By 2012 Hackney Council were used to CLT buildings, Murray Grove, its Whitmore Road, (2011 and KarakusevicCarson’s Bridport House (2010-2012) providing further physical examples of what was possible. They were also keen on becoming the first Wood First council in the country, the promotional potential of a Hackney Rule hardly escaping their attention. Hopkins’s next step was to organise a conference in May 2012 to highlight Wood First in the borough. If the conference, plus public consultation went well, what Hopkins, the council, or his timber trade backers, hadn’t anticipated was a huge backlash from other materials and products segments of the building industry, which was a potential threat if a Wood First policy did become law. Concrete, brick, steel all lined up against Hackney Council threatening court action on an anti-competitive basis. The story spread to the architectural press with the merits or otherwise of different materials argued out through various articles and heated online rejoinders. Hackney, the second most impoverished borough in the country, didn’t have the financial resources to fight the legal battle, while the timber industry’s explicit support evaporated. Wood First quickly succumbed, disappearing as prospective policy. Instead, in the years since, Wood First has become an informal mechanism, notes Hopkins, underpinned “by a commitment to the sustainability and low carbon communities. The department’s approach has been clear; they like the use sustainable, renewable materials.” Waugh agrees, “a prescriptive approach is not the right way when the wider story is about effective carbon reduction.”

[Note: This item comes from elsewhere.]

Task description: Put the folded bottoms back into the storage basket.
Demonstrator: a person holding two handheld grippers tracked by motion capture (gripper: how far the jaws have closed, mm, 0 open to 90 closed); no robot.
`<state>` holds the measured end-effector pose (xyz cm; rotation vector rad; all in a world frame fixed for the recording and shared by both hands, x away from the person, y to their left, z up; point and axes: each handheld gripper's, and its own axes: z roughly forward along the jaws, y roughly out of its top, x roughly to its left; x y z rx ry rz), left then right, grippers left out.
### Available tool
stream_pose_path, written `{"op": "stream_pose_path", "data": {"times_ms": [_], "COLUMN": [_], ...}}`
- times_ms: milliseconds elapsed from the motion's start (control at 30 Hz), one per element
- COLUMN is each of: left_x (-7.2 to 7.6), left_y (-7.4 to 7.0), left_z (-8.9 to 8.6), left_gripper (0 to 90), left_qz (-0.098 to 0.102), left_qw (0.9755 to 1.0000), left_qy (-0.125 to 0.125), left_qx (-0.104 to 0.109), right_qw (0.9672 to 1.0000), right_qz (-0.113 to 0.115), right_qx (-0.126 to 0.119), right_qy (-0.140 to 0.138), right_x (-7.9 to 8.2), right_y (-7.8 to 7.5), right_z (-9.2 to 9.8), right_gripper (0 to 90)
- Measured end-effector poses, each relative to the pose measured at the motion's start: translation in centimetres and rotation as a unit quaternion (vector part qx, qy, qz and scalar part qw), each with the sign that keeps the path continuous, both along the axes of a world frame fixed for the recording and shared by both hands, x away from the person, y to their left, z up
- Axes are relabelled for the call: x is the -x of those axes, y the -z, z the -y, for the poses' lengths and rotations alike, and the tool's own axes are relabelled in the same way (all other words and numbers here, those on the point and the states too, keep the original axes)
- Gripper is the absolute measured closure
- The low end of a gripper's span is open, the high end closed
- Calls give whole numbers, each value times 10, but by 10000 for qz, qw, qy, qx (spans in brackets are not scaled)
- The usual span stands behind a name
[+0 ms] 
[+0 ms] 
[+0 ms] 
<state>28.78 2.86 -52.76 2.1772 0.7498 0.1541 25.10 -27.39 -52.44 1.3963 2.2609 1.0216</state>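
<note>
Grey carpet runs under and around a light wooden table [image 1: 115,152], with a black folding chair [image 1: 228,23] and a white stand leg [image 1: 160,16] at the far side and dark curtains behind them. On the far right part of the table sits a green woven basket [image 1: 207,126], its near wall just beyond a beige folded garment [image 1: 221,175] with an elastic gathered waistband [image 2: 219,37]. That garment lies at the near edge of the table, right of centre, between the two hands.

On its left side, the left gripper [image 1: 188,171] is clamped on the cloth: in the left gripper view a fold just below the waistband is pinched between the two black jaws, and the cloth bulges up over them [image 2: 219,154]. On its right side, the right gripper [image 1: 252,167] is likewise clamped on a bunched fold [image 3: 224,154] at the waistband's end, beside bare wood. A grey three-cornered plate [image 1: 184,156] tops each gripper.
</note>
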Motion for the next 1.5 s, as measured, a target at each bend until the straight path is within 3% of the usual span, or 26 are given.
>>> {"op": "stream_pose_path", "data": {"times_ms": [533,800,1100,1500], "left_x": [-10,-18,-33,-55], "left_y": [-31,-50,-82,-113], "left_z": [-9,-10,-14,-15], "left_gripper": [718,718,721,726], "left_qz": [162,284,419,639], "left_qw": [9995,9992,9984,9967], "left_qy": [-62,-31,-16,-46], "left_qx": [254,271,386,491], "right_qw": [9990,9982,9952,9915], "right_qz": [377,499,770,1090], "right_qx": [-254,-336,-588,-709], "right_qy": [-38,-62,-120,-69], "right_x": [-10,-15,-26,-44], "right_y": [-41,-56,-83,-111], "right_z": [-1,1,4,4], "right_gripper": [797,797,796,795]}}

“Hackney rather than Murray Grove individually shaped the market. It raised a lot of awareness among large contractors showing what could be done, helped talking to them, and opened their eyes to the practical aspects of CLT,” observes Hopkins, on CLT’s dissemination. Waugh talks of the responsiveness of developers, citing up-market Barclays Homes as having committed to a five storey, twenty flat project, the day after being given the Hackney CLT tour. Insurance rather than banks is the most significant challenge on raising capital, Waugh adds, though this too is changing. If none of the other London boroughs have specifically taken up CLT in the same manner as Hackney, the example has assisted its acceptance. For Waugh broader CLT acceptance is a mission these days, highlighting the carbon impact of Hackney’s thirty plus buildings in lectures around the world. Whether in lectures or elsewhere, the point is increasingly acknowledged that although Hackney’s CLT revolution may be a drop in the ocean, symbolically and for the future, it is only too significant.